Japan agrees to buy more U.S. corn and wheat

Japan agrees to buy more U.S. corn and wheat
Aug 26, 2019

President Trump and Prime Minister Abe made the announcement during the G7

By Diego Flammini
Staff Writer

More American corn and wheat will be exported to Asia as part of a potential trade agreement between the United States and Japan.

The two countries reached a preliminary trade agreement during the G7 summit in Biarritz, France. The deal will also benefit the beef, pork, dairy, wine and ethanol industries. It’s is expected to open US$7 billion of market access for U.S. ag.

“This is a massive purchase of wheat also, in addition to everything else,” President Trump said following the negotiations with his Japanese counterpart. “This is a very large purchase of wheat, and the very, very large order of corn will go quickly.”

Japan is purchasing the American corn because Japanese farmers are “now experiencing insect pest(s) on some of the agricultural products,” Prime Minister Abe said through an interpreter.

Officials didn’t disclose any further details of the deal, but both parties hope to officially sign it during the U.N. General Assembly in New York next month.

Japan is a huge market for U.S. agriculture.

The Asian country imported US$12.9 billion of ag goods in 2018 and is America’s fourth largest ag customer.

Expanded trade access for U.S. farmers is always good news, said Agriculture Secretary Sonny Perdue.

“Japan is a significant market for United States agriculture exports, making today a good day for American agriculture,” he said in an Aug. 25 statement. “By removing existing barriers for our products, we will be able to sell more to the Japanese markets.”
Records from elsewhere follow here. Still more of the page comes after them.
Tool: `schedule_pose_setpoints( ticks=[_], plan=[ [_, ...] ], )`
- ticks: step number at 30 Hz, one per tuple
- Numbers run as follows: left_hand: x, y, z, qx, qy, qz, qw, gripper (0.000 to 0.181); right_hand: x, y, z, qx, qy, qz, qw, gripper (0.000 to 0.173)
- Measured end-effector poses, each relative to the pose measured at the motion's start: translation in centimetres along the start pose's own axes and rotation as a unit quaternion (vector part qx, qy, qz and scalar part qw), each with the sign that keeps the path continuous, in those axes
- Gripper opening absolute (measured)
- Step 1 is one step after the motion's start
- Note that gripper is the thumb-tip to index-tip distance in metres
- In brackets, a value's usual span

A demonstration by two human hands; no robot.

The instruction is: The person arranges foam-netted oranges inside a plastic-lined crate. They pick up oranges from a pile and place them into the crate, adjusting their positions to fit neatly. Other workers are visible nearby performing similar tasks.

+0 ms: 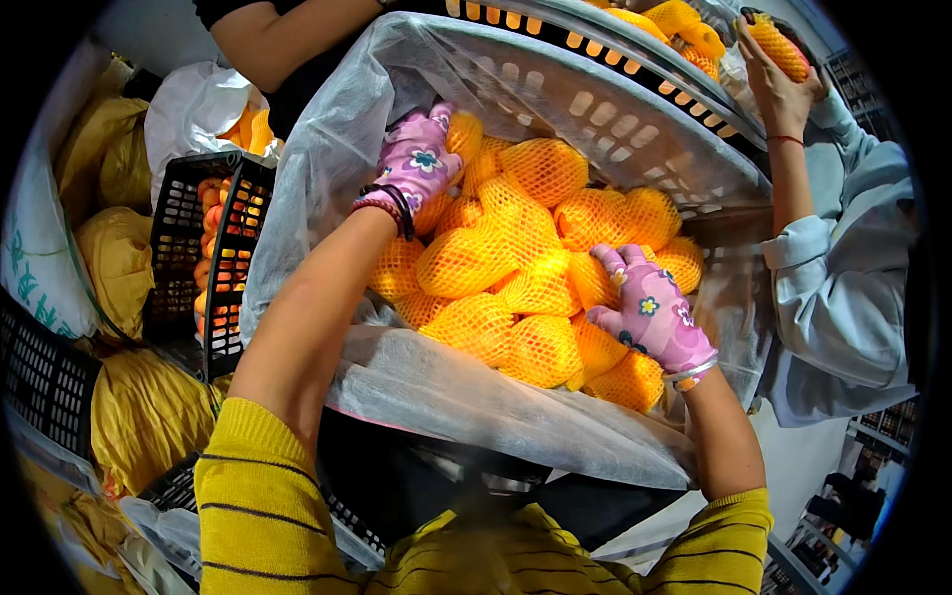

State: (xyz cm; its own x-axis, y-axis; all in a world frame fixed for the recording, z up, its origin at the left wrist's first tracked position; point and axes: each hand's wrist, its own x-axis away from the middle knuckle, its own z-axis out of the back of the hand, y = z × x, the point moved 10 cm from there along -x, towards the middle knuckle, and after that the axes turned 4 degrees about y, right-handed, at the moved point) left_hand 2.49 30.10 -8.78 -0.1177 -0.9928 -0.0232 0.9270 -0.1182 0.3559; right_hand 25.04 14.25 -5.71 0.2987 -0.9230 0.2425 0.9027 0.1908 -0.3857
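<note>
My left hand (420,158), in a purple flowered glove, is at the far left of a lined basket (520,89). Its fingers and thumb are around a fruit in yellow foam netting (466,137). My right hand (651,309), gloved alike, rests on the pile at the right with fingers apart. Near its thumb and fingertips lies another netted fruit (590,281). Several more netted fruits (520,223) fill the middle of the basket, over a white translucent liner (476,379). The undersides of both hands are hidden.
At the left, a black plastic crate (242,260) holds bare peach-like fruits (212,223). Yellow sacks (149,416) lie beside it. A co-worker's hand (781,82) at the upper right holds a netted fruit (777,48). Another person's arm (286,44) reaches in at the top left.
</note>
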Motion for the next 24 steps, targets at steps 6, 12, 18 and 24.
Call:
schedule_pose_setpoints(
  ticks=[6,12,18,24],
  plan=[
    [1.0,5.0,-4.1,-0.099,0.012,-0.102,0.99,0.062,-0.3,-0.5,-0.4,0.051,0.002,0.028,0.998,0.064],
    [-0.9,-1.6,-4.3,0.324,-0.045,0.146,0.934,0.061,-0.2,-0.7,-0.1,0.04,-0.003,0.024,0.999,0.065],
    [0.0,-0.7,-5.7,0.446,-0.17,0.23,0.848,0.083,-0.3,0.0,0.5,-0.039,0.008,-0.029,0.999,0.065],
    [-3.3,-4.0,-8.3,0.257,-0.156,0.145,0.943,0.064,-3.5,-6.3,3.8,-0.209,0.102,0.085,0.969,0.057]
  ],
)
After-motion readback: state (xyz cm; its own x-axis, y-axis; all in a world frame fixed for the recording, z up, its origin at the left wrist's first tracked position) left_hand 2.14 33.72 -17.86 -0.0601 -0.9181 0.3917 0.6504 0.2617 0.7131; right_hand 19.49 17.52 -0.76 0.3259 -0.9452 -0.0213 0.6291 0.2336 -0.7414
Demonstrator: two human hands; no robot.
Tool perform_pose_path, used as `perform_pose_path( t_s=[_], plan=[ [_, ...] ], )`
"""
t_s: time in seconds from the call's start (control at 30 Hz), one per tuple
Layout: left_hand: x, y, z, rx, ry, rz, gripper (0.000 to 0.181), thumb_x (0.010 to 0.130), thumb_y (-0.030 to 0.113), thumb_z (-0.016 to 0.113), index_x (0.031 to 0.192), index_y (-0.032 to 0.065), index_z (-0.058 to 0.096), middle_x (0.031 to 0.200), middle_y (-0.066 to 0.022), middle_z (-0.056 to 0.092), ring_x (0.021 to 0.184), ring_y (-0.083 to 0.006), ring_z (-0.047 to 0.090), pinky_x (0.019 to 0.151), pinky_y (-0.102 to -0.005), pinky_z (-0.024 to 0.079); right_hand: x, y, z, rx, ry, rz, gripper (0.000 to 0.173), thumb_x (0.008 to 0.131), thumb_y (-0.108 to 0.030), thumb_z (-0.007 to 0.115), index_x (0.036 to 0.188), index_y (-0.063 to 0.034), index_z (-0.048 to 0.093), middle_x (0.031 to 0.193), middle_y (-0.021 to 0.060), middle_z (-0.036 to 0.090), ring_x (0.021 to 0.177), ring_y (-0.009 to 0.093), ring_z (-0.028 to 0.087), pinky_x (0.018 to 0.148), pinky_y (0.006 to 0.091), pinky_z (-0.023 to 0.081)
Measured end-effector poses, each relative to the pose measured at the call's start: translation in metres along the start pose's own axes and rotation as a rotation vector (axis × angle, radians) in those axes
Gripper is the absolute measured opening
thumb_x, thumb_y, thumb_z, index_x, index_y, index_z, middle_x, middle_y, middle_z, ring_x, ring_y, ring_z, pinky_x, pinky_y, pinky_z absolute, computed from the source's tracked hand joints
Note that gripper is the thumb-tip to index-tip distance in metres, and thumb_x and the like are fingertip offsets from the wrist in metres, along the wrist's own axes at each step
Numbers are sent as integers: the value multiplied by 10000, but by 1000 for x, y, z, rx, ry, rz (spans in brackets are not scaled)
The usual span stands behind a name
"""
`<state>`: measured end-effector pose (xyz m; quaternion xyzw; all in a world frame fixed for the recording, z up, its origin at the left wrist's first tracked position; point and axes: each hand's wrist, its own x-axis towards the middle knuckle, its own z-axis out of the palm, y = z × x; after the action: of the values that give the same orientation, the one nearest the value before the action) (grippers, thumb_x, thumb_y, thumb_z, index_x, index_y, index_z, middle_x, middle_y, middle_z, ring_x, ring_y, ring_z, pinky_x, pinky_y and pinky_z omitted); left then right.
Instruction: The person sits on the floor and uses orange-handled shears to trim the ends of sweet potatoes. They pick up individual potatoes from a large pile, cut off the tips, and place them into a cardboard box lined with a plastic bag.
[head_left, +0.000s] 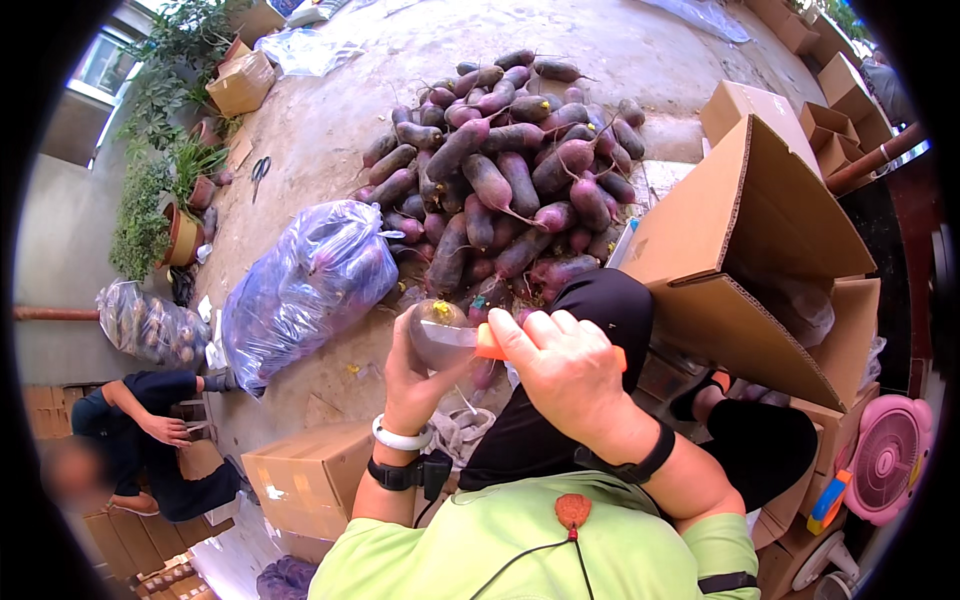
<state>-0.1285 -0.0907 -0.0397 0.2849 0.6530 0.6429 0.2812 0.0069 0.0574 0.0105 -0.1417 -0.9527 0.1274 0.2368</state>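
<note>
My left hand (417, 382) is wrapped around a dark purple radish (435, 341) whose trimmed top shows a yellow-green stub. In my right hand (559, 367) is a knife (487, 341) with an orange handle, gripped in a closed fist. Its blade (448, 334) lies across the upper part of the radish; whether it touches the skin, I cannot tell. Just beyond both hands rises a large heap of similar purple radishes (495, 172) on the concrete floor. A tied clear plastic bag (307, 285) filled with radishes lies left of the heap.
Close on my right stands an open cardboard box (690, 210), with a pink fan (889, 457) behind it. Another carton (307, 480) is near my left elbow. Scissors (259, 171) lie on the floor by potted plants (180, 232). A person (150, 442) sits at far left.
</note>
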Motion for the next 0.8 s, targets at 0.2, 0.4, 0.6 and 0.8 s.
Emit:
perform_pose_path(
  t_s=[0.2,0.4,0.6,0.8],
  plan=[
    [-4,2,-14,-176,-181,-128,767,645,-77,733,1323,20,386,1184,-72,535,1081,-186,544,945,-350,449,6,11,-2,96,7,-65,343,712,-120,627,1055,-105,617,721,13,531,631,181,546,542,297,429],
    [-6,4,-25,-330,-312,-272,821,589,-93,721,1331,7,386,1229,-88,529,1123,-212,537,968,-362,429,11,20,7,100,3,-154,293,754,-142,588,1046,-123,577,719,9,524,662,174,560,542,304,432],
    [-7,5,-23,-584,-351,-112,829,549,40,805,1287,16,428,1237,-112,510,1107,-242,550,970,-386,429,21,42,22,-60,-22,160,255,806,-117,590,1055,-116,534,708,66,521,661,260,577,566,383,475],
    [10,-3,-36,-334,-146,-221,759,584,-7,698,1296,16,435,1160,-94,571,1057,-237,573,950,-369,449,12,30,-27,230,-50,315,240,812,-92,621,1046,-77,570,825,134,600,740,325,613,629,399,497]
  ],
)
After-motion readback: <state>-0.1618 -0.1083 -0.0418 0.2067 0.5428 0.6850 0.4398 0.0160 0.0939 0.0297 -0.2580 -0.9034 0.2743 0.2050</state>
The U.S. wheat industry welcomed the news of the trade deal.

The agreement is especially important to the U.S. since President Trump backed out of the CPTPP (Comprehensive and Progressive Agreement for Trans-Pacific Partnership), the U.S. Wheat Associates (USW) said.

“We are very happy that this agreement will end the growing competitive cost advantage that Canadian and Australian wheat imports got under the (CPTPP),” Doug Goyings, chairman of the USW, said in an Aug. 25 statement. “We want to say thank you to the negotiators at the U.S. Trade Representative office and at the USDA trade and foreign affairs office for working so hard to prevent more export losses for farmers like me.”

Farms.com has reached out to the National Corn Growers Association for comment.